Writing Great Artist Statements, with Jonathan Escoffery
Whether you want to enhance your craft or win more writerly time and support, chances are that someday you’ll face a competitive application process. At such times, a well-written artist statement can go a long way to make you stand out from the pack. In this session, we’ll discuss the key components that every artist statement should include, as well as other ways to make your application as strong as can be. A necessary and practical workshop for writers looking to apply to fellowships, residencies, MFA programs, and grants!
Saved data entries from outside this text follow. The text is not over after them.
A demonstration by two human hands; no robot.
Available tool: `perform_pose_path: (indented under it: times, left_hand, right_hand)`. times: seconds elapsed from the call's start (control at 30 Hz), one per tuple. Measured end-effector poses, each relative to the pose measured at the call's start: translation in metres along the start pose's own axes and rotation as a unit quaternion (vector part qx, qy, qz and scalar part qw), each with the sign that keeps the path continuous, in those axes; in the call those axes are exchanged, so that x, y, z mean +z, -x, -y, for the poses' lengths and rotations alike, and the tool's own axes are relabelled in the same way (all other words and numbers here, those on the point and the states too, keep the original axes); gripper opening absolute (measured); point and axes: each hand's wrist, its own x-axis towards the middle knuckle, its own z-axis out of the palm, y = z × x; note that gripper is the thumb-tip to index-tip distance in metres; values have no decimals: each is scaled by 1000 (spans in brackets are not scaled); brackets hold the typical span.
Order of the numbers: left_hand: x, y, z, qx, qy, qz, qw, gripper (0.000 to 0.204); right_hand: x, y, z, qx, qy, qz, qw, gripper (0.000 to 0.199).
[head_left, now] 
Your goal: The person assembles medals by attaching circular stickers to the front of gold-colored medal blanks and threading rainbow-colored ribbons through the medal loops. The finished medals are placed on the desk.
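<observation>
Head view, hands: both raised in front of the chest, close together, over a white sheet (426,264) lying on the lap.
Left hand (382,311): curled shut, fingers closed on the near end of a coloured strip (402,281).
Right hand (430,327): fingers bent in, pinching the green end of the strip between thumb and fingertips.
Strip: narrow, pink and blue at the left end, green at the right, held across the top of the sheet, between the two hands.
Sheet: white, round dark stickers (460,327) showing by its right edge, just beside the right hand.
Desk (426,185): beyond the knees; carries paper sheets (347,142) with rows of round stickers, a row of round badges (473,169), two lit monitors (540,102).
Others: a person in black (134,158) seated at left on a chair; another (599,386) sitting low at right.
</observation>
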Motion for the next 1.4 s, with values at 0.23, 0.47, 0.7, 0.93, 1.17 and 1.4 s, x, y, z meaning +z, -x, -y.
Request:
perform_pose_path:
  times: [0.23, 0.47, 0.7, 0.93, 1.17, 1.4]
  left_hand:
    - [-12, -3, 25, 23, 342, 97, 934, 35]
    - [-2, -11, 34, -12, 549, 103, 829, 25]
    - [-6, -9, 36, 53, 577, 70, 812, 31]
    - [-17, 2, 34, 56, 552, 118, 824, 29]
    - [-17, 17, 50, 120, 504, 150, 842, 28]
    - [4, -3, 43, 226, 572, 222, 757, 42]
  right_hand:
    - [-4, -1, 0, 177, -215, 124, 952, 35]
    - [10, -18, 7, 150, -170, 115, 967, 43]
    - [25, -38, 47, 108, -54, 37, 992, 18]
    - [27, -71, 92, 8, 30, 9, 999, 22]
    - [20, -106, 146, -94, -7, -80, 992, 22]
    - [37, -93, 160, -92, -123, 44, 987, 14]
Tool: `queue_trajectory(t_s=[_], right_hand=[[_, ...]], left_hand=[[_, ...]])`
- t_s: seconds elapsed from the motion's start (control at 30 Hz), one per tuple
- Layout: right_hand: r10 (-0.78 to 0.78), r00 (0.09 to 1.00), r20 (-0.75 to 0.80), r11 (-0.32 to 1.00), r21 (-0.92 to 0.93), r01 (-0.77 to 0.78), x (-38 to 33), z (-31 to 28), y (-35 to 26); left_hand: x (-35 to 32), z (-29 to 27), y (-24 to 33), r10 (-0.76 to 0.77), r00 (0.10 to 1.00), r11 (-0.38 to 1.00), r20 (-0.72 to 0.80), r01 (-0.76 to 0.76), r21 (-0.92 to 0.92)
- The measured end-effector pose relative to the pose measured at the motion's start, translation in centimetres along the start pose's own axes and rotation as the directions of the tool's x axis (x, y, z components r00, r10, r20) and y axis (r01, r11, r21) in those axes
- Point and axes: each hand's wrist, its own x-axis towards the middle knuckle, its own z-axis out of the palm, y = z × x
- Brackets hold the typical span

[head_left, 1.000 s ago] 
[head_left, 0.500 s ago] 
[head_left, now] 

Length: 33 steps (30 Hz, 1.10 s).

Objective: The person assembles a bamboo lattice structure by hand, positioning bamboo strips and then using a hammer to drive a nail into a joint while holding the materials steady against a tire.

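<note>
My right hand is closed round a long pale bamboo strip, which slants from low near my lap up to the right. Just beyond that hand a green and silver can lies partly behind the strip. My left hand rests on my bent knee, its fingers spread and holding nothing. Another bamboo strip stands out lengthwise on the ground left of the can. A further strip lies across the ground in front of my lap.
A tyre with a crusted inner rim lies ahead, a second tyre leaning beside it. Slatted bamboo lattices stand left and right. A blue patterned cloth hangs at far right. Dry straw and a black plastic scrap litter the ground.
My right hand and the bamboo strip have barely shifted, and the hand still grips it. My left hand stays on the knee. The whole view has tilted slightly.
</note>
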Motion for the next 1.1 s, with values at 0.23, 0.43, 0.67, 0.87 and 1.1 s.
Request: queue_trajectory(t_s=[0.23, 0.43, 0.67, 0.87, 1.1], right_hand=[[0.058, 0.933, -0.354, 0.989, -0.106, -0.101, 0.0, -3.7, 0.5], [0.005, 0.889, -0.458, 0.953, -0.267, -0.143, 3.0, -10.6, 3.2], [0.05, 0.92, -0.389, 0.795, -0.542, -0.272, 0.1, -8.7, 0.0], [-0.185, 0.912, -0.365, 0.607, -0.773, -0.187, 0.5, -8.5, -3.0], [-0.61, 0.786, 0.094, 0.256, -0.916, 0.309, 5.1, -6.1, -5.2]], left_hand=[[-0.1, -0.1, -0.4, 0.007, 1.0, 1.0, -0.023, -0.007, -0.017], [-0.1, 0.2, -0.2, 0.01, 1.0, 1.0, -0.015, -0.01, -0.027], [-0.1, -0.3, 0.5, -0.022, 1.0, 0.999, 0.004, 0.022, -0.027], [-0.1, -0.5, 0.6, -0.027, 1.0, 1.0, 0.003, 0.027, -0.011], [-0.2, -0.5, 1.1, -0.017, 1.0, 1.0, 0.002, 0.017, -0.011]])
Saturday, November 21, 1-4 p.m. ($75)
Jonathan Escoffery’s writing has appeared, or is forthcoming, in The Paris Review, AGNI, ZYZZYVA, Pleiades, Salt Hill, The Caribbean Writer, Creative Nonfiction, Solstice Literary Magazine, Pangyrus, and elsewhere. His most recent honors include the 2020 Plimpton Prize for Fiction, a 2020 National Endowment for the Arts (NEA) fellowship, the 2020 National Magazine Award for Fiction from the American Society of Magazine Editors, a 2020 Helene Wurlitzer Foundation of New Mexico grant, and a 2019 Aspen Words Emerging Writer Fellowship. He has received awards and honors from The Best American Short Stories anthology, Prairie Schooner, Passages North, the Somerville Arts Council, The Writers’ Room of Boston, Kimbilio Fiction, the Anderson Center, Wellspring House, and Bread Loaf Writers’ Conference. Jonathan earned his MFA in Fiction from the University of Minnesota where he was a DOVE Fellow, a COSP Fellow, and the Fiction Editor at Dislocate magazine. He attends the University of Southern California’s Ph.D. in Creative Writing and Literature Program as a Provost Fellow.